**PROBLEM REQUIREMENTS**
Include no pictures. Output exactly the lines from the one that contains "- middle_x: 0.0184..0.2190" through the final line of the entries.

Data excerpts
┄┄┄┄┄┄┄┄┄┄┄┄┄┄┄┄┄┄┄┄
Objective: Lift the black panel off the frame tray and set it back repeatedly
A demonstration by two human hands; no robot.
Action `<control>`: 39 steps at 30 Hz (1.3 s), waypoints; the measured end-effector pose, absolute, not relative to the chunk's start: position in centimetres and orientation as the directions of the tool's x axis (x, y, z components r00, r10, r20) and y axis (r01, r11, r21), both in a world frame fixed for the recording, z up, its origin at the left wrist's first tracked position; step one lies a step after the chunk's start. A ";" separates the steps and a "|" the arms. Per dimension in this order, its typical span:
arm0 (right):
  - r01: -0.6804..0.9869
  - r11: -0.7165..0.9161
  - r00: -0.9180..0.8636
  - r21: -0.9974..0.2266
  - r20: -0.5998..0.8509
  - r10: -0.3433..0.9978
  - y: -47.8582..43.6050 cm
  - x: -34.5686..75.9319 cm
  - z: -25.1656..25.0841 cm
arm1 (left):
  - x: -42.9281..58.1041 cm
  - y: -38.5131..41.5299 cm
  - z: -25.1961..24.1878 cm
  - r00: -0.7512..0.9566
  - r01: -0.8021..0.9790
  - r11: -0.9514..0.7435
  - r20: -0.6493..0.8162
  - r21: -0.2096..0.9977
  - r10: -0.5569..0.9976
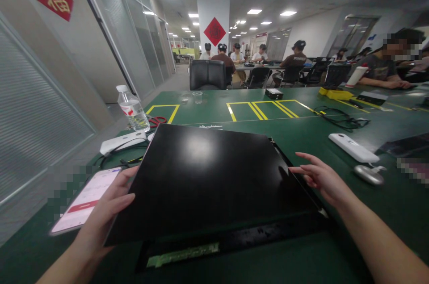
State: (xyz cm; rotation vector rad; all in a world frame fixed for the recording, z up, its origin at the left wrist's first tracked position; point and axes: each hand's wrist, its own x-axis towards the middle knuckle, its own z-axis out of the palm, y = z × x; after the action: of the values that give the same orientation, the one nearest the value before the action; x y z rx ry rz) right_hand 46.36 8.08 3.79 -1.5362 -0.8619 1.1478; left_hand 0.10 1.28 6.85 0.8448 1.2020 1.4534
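A large flat black panel (208, 177) lies tilted over a black chassis (234, 241) on the green table; a green circuit board strip (182, 255) shows at the chassis's near edge. My left hand (112, 203) grips the panel's left edge, fingers curled over it. At the panel's right edge my right hand (318, 177) has its fingers stretched out, the fingertips touching the edge.
A phone (85, 201) with a lit screen lies left of the panel. Behind it are a white power strip (122, 141), red scissors (157, 120) and a water bottle (133, 107). To the right lie a white device (353, 148), a mouse (368, 173) and black cables (338, 119). Several people sit at far tables.
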 end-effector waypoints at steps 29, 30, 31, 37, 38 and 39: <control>0.221 -0.339 0.346 -0.914 -0.252 0.904 8.9 47.2 2.7 | -0.1 1.8 4.0 -0.054 -0.259 0.094 -0.112 0.961 0.992; 0.221 -0.340 0.348 -0.914 -0.252 0.903 8.9 47.2 2.8 | 0.0 1.9 4.0 -0.054 -0.260 0.097 -0.115 0.961 0.992; 0.222 -0.341 0.351 -0.914 -0.251 0.902 8.8 47.1 2.8 | 0.0 1.9 4.0 -0.054 -0.260 0.099 -0.117 0.960 0.992; 0.232 -0.334 0.366 -0.914 -0.236 0.900 8.6 47.0 3.4 | 0.4 1.8 4.2 -0.062 -0.263 0.093 -0.113 0.960 0.992; 0.234 -0.330 0.368 -0.914 -0.231 0.901 8.6 47.1 3.4 | 0.5 1.8 4.4 -0.068 -0.260 0.098 -0.120 0.961 0.990; 0.238 -0.328 0.372 -0.914 -0.226 0.900 8.6 47.2 3.5 | 0.6 1.7 4.5 -0.078 -0.254 0.108 -0.131 0.961 0.988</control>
State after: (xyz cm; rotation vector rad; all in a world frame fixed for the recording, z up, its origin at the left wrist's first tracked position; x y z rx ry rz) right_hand 47.20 8.59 3.45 -1.7880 -0.9995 0.9866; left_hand 0.62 1.68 4.52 0.8896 1.1428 1.2958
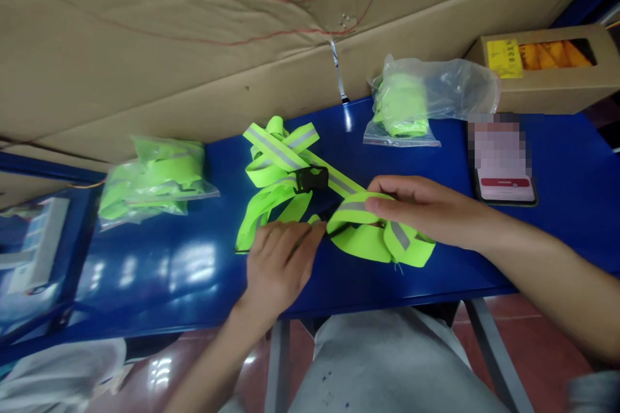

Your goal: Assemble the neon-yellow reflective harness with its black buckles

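Note:
A neon-yellow reflective strap [271,145] with a grey stripe lies in loose loops on the blue table. A black plastic buckle [311,179] sits on it near the middle. My left hand [283,258] is closed over the strap's near part below the buckle, its fingertips pinching the strap beside a small dark piece. My right hand [411,206] grips a looped part of the same strap to the right, thumb on top and fingers behind. Loose threads hang from the near edge of that loop. What lies under my left fingers is hidden.
Clear bags with folded neon straps lie at the left [157,181] and at the back right [402,106]. A cardboard box [537,93] showing orange material stands behind a phone [506,168]. A cardboard wall [169,90] with red string borders the blue table [159,271].

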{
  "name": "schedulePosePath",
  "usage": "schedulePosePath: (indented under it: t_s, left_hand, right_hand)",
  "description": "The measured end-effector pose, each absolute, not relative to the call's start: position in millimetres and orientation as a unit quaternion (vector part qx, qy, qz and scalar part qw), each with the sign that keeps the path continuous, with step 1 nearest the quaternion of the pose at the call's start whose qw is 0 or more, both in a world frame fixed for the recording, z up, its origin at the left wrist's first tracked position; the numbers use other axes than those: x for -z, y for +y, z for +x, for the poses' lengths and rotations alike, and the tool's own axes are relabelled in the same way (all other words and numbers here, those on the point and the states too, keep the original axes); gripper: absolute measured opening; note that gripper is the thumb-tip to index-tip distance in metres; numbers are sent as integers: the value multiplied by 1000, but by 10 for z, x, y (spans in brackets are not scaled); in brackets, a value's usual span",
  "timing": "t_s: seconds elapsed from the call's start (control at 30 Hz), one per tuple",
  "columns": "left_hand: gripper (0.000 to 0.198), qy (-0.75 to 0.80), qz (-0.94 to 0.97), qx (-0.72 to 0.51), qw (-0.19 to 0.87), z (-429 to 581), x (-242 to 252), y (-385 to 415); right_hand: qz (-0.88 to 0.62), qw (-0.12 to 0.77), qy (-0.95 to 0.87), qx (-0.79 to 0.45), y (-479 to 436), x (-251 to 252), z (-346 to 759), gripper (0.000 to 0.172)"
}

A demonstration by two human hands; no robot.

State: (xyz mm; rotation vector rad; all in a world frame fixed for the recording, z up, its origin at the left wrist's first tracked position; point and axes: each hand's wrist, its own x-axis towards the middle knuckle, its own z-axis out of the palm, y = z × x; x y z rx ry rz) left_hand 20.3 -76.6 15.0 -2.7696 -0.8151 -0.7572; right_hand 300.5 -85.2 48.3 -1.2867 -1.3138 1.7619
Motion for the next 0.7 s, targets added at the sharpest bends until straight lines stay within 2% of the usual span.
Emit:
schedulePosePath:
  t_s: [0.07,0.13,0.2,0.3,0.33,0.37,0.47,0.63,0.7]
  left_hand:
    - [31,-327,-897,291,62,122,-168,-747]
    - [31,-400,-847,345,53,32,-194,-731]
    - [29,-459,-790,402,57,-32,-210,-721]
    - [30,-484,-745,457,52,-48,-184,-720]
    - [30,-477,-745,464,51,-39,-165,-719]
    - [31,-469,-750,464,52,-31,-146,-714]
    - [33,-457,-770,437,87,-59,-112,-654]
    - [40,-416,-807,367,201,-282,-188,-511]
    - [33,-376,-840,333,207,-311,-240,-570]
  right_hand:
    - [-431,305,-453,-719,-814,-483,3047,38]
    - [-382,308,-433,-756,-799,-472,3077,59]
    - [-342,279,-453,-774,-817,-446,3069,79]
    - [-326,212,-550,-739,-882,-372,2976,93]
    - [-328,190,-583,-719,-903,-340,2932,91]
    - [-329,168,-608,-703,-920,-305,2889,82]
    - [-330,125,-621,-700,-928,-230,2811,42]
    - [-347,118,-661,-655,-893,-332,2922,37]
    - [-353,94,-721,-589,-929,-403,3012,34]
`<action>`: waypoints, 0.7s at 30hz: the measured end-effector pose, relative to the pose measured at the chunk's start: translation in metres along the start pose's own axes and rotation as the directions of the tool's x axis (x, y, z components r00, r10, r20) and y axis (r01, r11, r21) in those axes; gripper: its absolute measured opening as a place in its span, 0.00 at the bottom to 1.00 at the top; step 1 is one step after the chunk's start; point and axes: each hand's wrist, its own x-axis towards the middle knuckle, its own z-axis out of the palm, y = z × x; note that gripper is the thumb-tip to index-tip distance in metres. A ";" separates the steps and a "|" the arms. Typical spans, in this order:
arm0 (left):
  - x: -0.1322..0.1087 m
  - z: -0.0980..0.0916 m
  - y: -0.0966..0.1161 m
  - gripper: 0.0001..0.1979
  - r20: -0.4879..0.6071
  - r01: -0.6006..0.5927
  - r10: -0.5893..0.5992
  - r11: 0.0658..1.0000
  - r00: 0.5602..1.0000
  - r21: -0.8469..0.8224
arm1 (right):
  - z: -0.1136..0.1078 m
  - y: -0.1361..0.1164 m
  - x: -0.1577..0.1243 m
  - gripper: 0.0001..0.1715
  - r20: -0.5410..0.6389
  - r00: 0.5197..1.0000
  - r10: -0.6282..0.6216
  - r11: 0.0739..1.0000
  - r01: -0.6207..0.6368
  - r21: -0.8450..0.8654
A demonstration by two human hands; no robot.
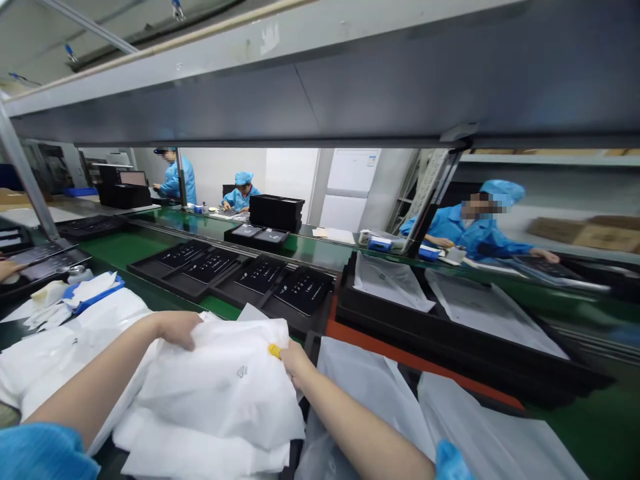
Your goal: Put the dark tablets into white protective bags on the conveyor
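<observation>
Before me lies a loose stack of thin white packing bags (220, 393), a small printed triangle mark on the top one. My left hand (180, 328) grips the upper left edge of this stack, its fingertips partly hidden by the bags. At the upper right edge my right hand (295, 361) pinches the top bag. A yellow finger cot (275, 350) covers one of its digits, and the other fingers are mostly out of sight behind the bag. More white bags (75, 340) are heaped on the left, beside my left forearm.
Black trays (210, 290) with dark flat panels (303, 290) lie beyond the bags on a green conveyor belt (113, 248). On the right, stacked black trays (400, 327) hold panels in translucent bags (393, 280). A shelf (300, 100) hangs overhead. Several co-workers in blue sit or stand across the line.
</observation>
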 end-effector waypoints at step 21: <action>0.013 0.120 -0.025 0.14 -0.529 0.030 0.171 0.936 0.831 0.350 | 0.041 0.026 -0.027 0.17 0.670 0.742 -0.020 0.258 0.651 -0.714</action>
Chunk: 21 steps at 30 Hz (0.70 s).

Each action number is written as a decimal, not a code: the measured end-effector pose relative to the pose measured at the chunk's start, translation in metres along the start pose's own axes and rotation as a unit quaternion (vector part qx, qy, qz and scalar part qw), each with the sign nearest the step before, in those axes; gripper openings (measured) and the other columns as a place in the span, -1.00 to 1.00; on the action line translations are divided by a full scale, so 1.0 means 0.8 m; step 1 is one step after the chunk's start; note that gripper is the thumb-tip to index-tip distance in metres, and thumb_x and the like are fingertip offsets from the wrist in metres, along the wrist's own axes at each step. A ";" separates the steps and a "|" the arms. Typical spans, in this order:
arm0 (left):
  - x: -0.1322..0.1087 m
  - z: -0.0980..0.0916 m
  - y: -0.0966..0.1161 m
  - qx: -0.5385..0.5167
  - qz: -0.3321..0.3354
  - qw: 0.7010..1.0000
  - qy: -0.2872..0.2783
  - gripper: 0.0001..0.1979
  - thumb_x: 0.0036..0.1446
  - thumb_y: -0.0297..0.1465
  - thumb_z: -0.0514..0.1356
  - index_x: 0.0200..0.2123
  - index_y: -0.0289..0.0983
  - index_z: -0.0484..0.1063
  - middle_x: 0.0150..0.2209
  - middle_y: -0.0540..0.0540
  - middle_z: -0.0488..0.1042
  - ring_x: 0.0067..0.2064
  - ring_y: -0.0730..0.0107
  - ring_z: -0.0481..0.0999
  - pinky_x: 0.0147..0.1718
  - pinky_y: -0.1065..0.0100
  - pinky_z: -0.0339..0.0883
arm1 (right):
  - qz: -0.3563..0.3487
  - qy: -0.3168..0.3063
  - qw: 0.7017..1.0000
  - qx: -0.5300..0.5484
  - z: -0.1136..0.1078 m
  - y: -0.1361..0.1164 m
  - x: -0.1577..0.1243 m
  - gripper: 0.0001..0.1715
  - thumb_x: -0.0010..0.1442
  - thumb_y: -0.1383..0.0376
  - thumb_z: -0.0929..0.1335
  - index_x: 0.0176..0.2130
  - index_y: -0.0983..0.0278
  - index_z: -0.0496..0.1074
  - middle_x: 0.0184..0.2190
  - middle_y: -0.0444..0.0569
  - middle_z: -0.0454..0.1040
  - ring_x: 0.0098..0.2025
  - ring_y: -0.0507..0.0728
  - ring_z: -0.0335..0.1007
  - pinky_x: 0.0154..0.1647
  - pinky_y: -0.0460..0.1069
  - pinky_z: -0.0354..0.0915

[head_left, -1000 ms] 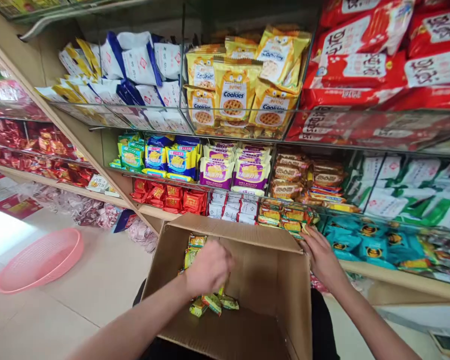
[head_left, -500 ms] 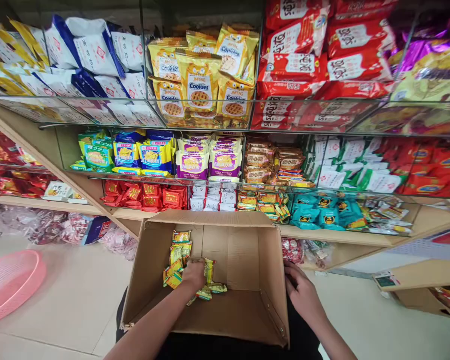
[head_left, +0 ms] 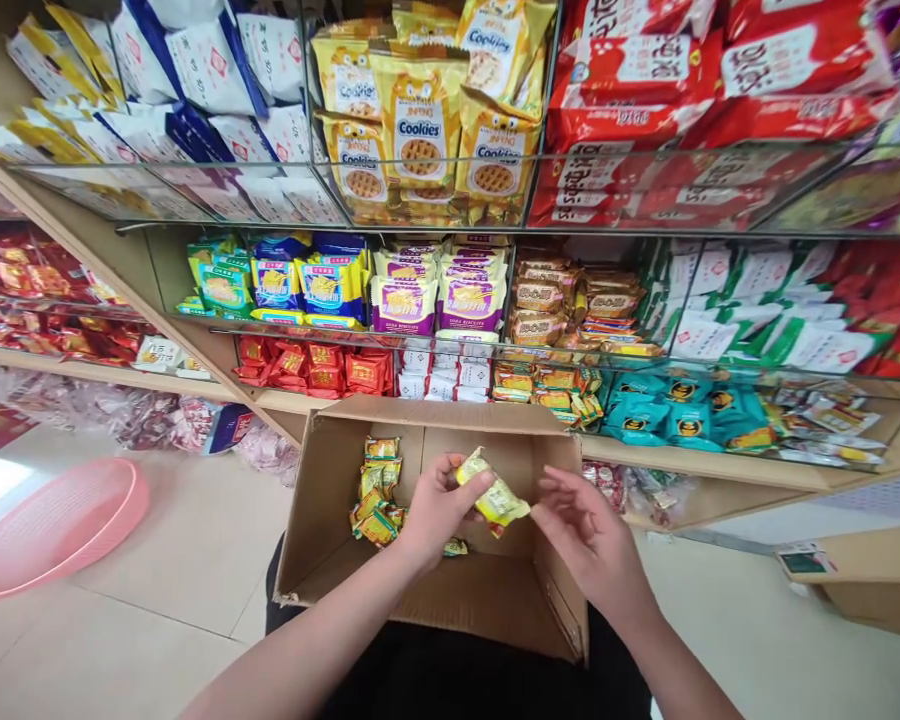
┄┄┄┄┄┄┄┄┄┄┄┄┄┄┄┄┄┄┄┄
**RESPONSE**
  - middle_x: 0.0184..0.2190
  - middle_y: -0.0444..0.0569
  - middle_z: -0.0454..0.1040
  - ring_x: 0.0098..0.2025
  - ring_y: -0.0507..0.0728
  - ring_z: -0.0335..0.1007
  - pinky_x: 0.0154..0.1647
  - pinky_y: -0.0460..0.1069
  - pinky_z: -0.0354..0.0915

[head_left, -1000 ms] 
[head_left, -500 ms] 
[head_left, +0 ms] 

The response to this exercise is done.